In my last blog post about the real-world cost of Linux, I was struck by the contrast between my words and fellow InformationWeek blogger Alexander Wolfe's take on all this. He's lamented the broad variety of distributions out there, and found fault with the way those who create Linux distributions seem unwilling to accept what users really want. I figured I should lay out my own arguments.
First off, let me state my own position regarding Linux. On a day-to-day basis, I'm a casual Linux user. It hasn't eclipsed Windows on my personal desktop, and that's mostly because there's still a lot that I use Windows for in a work environment -- testing software and hardware, mainly. I like Windows for what it is, and I write tips for it regularly on my own blog, but I've also come to like Linux for what it is, too. Most of why I haven't moved to Linux wholesale is just practicality, but I remain curious and open to the possibility of eventually doing so. In my mind there's no contradiction between how I feel about both platforms, because I expect different things from them.

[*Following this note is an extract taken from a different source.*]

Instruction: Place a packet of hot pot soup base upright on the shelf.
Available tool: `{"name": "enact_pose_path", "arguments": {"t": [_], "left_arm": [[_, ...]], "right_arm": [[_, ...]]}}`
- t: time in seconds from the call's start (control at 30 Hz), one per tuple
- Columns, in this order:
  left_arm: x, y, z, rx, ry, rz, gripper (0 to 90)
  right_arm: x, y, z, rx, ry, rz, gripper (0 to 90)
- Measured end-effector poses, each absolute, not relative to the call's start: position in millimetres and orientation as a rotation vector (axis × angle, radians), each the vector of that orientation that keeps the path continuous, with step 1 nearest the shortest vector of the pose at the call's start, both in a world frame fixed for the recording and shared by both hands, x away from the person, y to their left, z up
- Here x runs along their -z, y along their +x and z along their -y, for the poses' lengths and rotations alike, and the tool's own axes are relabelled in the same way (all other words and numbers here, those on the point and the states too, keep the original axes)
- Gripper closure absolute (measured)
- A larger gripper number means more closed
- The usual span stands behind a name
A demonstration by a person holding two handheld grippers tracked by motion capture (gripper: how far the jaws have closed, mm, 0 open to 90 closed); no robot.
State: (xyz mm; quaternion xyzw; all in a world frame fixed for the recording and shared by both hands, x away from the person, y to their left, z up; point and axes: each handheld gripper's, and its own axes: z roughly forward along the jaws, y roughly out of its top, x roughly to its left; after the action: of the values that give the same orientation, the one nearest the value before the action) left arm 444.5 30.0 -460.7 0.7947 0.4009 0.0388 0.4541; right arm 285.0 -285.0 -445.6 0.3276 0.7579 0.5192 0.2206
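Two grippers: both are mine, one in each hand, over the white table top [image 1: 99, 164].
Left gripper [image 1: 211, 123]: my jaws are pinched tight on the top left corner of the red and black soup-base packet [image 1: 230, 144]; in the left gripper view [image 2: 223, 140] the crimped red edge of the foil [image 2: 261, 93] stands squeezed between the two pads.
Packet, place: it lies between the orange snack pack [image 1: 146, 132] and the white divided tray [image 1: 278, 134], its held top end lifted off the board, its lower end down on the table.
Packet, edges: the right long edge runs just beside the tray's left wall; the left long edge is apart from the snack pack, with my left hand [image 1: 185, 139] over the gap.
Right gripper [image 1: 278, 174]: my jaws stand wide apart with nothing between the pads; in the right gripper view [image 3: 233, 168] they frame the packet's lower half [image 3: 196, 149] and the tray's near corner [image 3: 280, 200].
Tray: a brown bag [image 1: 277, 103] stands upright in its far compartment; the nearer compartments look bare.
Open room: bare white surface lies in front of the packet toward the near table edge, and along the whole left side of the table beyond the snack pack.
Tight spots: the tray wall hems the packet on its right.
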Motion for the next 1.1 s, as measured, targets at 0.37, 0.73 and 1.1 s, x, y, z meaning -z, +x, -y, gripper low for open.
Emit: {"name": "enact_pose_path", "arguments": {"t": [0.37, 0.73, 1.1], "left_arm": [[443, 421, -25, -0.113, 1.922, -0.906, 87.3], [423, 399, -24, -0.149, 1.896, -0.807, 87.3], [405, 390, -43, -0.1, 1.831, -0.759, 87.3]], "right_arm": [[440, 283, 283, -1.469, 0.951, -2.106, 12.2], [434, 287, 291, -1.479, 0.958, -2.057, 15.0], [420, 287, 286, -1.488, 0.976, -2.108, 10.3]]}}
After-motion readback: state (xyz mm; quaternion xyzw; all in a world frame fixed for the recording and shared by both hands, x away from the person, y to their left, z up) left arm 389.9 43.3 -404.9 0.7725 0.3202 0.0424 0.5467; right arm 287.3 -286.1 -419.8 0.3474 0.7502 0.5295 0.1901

Now: What about Alex's two issues? First off, I don't think the broad number of Linux distributions out there is a bad thing, except in the sense that it makes it difficult to choose where to begin. This is definitely a problem, both for pros and beginners, but you could no more slim down the number of distributions out there than you could selectively turn off the stars. It makes more sense instead to provide people with a way to efficiently choose the right distro for the right job.

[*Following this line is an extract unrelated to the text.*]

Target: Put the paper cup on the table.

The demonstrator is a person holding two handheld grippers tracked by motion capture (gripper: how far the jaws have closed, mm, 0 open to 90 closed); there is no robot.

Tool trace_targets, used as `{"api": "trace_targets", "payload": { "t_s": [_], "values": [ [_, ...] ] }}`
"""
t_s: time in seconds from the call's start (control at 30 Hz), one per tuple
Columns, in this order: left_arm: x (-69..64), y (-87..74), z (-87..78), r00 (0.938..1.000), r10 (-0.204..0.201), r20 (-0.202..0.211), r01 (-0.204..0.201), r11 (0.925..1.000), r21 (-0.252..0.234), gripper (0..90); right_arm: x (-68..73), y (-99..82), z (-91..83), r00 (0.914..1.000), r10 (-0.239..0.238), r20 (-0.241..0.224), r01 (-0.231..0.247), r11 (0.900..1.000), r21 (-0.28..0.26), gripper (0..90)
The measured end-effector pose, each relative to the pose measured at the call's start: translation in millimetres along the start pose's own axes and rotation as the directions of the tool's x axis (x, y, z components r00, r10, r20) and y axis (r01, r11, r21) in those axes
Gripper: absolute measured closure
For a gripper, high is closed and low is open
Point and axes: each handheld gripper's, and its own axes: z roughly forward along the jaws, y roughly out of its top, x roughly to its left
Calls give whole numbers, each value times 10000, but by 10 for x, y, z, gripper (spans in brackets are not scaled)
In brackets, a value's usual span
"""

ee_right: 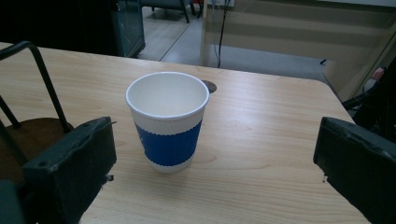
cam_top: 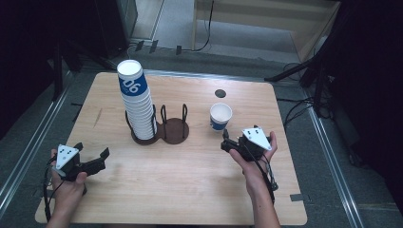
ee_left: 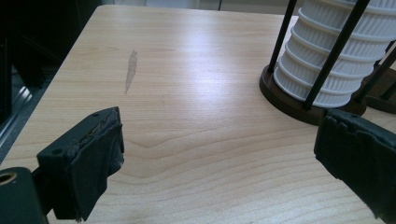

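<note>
The table [cam_top: 190, 190] is a pale wooden top with rounded corners, and it carries everything in play. A long grey smear marks its left part, seen in the left gripper view, and a small dark round hole [cam_top: 220, 93] sits near its far edge.

The tall stack of cups [cam_top: 137, 102] stands left of the table's centre, white and ribbed with a blue band on the topmost cup. It rises upright from the left ring of a dark brown double holder [cam_top: 175, 131], whose thin black upright rods enclose the stack's lower part. The holder's right ring has no cup in it.

The person's left hand holds the left gripper [cam_top: 91, 152] near the table's near left corner, well apart from the stack. Its jaws are spread wide with nothing between them, and they face toward the holder's base.

The right gripper [cam_top: 227, 141] sits in the person's right hand on the right side of the table. Its jaws are also spread wide and grip nothing. In the right gripper view they frame the single cup from the near side without touching it.

The single cup [cam_top: 220, 116] stands upright on the table, right of the holder and just beyond the right gripper. It is white with a blue sleeve, and its inside is bare.
</note>
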Motion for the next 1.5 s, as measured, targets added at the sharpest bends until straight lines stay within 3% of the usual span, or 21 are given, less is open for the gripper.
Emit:
{"api": "trace_targets", "payload": {
  "t_s": [0.33,0.63,1.17,1.33,1.5],
  "values": [
    [-5,-1,-3,10000,42,-13,-42,10000,68,25,-101,1,-286,9999,-13,131,15,9998,-210,0],
    [3,-1,-3,10000,-23,-19,23,10000,84,25,-235,-110,-479,9993,293,213,-292,9996,-60,0],
    [13,0,-3,10000,-52,6,51,9999,121,25,-521,-518,-651,9959,298,852,-351,9975,609,0],
    [13,-1,-3,10000,-46,8,46,9999,130,25,-642,-692,-702,9931,-140,1168,39,9962,868,0],
    [9,-1,-2,10000,-81,55,80,9998,163,25,-774,-822,-723,9902,-134,1391,-9,9947,1024,0]
  ]
}}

What we need is a better way to decide those things, and in fact I came across something that comes close called the Linux Distribution Chooser. However, I feel it starts off on entirely the wrong foot and asks too many questions to get the needed information. It's an area that badly needs more work.

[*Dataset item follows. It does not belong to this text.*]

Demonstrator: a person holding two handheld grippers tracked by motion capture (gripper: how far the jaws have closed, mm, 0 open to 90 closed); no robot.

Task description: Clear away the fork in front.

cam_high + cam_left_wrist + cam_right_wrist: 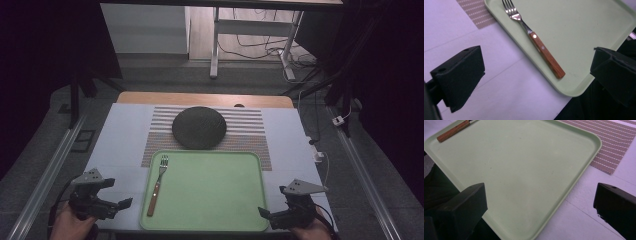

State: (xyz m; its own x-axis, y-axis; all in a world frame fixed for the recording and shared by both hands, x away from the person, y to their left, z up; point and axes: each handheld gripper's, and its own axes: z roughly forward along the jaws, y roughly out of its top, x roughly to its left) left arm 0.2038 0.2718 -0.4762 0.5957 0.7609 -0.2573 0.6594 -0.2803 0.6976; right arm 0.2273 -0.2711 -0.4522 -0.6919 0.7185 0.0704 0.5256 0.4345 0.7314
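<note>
Fork (pixel 158 182), wooden handle toward the person, lies along the left side of the green tray (pixel 215 220), tines at 12 o'clock. Risk: a sideways brush from a jaw could skid it across the smooth tray. It sits at about 2 o'clock from the left hand-held gripper (pixel 120 197), jaws spread and empty. Right hand-held gripper (pixel 270 212), also spread, hovers at the tray's near right corner.

Dark round plate (pixel 199 127) resting on striped placemat (pixel 250 130); white table cover (pixel 120 135) beneath; desk legs (pixel 215 45) beyond.
</note>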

Second is the perception of what the average user wants or needs. This can be a tricky issue to pick through for a bunch of reasons -- a major one being the pros tend to forget that less technically-savvy users are simply not as obsessed with the way the system works.
A regular user will say something like, "I'd like to deal with my email and browse the Web and write my novel." The exact way they get those things done isn't as important, as long as they can get them done in a relatively straightforward fashion. Windows and the Mac offer more deliberately closed-ended ways to get there, while Linux offers a plurality of ways to get there.
Again, choosing a distro is often the issue -- but, that said, the vast majority of distributions are so specialized that this is not as bad an issue as it might seem. It usually boils down to something like Ubuntu vs. Red Hat.
I do agree that there needs to be incarnations of Linux that are as comfortable as possible to use on the desktop -- something for Joe CD-ROM, as it were. But I don't believe the whole of Linux as we know it has to be remade to make that possible. Ubuntu has tackled the problem in a practical way, by building (and continuously improving) a desktop-friendly distribution that has drawn popular attention to Linux like little else before it. Sure, we could use more of that -- but the fact that we get it at all is something of a miracle, isn't it?